Wednesday, January 05, 2005

Oatmeal

You have to wonder about the paper of record's readership when its second-most-emailed article is this piece on why it's better to slow-cook oatmeal than to make the instant variety. (And no, Jane Brody is not the piece's author. The far less irritating Marian Burros is.) How many people could possibly care to read about hot cereal? Think of all the implied e-recipients of this article--what do they think when they check their email and see that someone has forwarded them a polemic against microwaving oatmeal? Is this such a hot-button issue? Burros notes that one in five Americans eat oatmeal--I'm guessing the figure is more like 9 out of 10 for NYT readers, or else what would explain the buzz around this article?

(By calling this post "Oatmeal," will I now get hits from the hordes who, it seems, spent their time searching the Internet for oatmeal-related information?

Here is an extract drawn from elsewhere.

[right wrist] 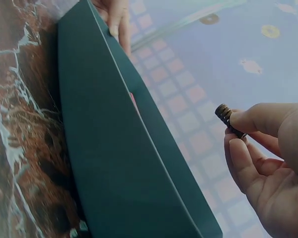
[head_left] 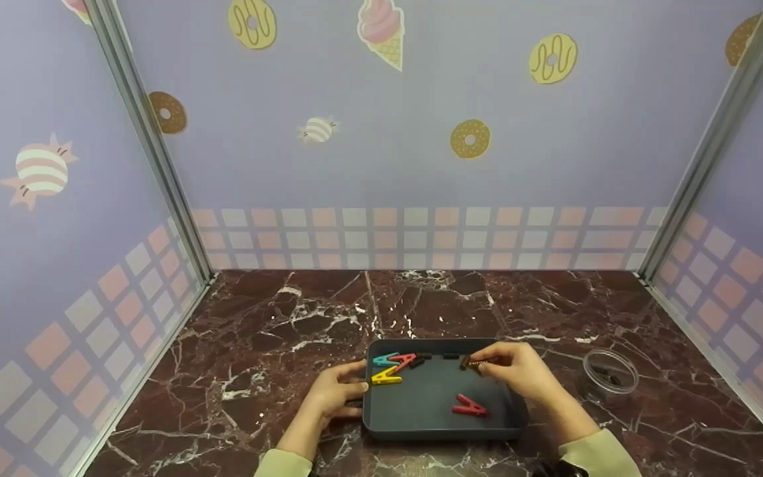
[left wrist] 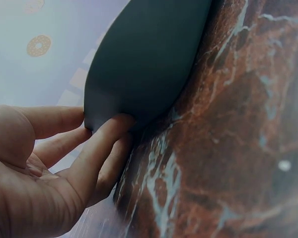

I certainly hope so.)

5 comments:

Anonymous said...

I can't believe you haven't said anything about Brody's current piece, "When Your Prunes Have Passed Their Prime": http://www.nytimes.com/2005/01/04/health/04brod.html

Phoebe Maltz Bovy said...

The jokes would be too easy.

gt said...

My until now secret oatmeal recipe:
Take a bowl. Put some instant oats in it. Uncooked.
Optional raisins, cinnamon, maybe some fruit.
Brown sugar or sugar if you have to.
Add enough cold water that it's not dry, or
fruit juice or cold coffee. Eat.
This is tasty and cheap and healthy and very simple.
Oatmeal trivia: in certain circles, "oatmeal" is a default safeword, like 'aardvark' or 'safeword.'

Jim Leitzel said...

Always-perceptive Adam Smith twice disses oatmeal in the Wealth of Nations. The second instance: "In some parts of Lancashire it is pretended, I have been told, that bread of oatmeal is a heartier food for labouring people than wheaten bread, and I have frequently heard the same doctrine held in Scotland. I am, however, somewhat doubtful of the truth of it. The common people in Scotland, who are fed with oatmeal, are in general neither so strong nor so handsome as the same rank of people in England, who are fed with wheaten bread. They neither work, so well nor look so well; and as there is not the same difference between the people of fashion in the two countries, experience would seem to show, that the food of the common people in Scotland is not so suitable to the human constitution as that of their neighbours of the same rank in England."

Unknown said...

So I was searching for interesting oatmeal trivia to use in a newspaper. I guess your plan to score millions of hits with the word "oatmeal" worked.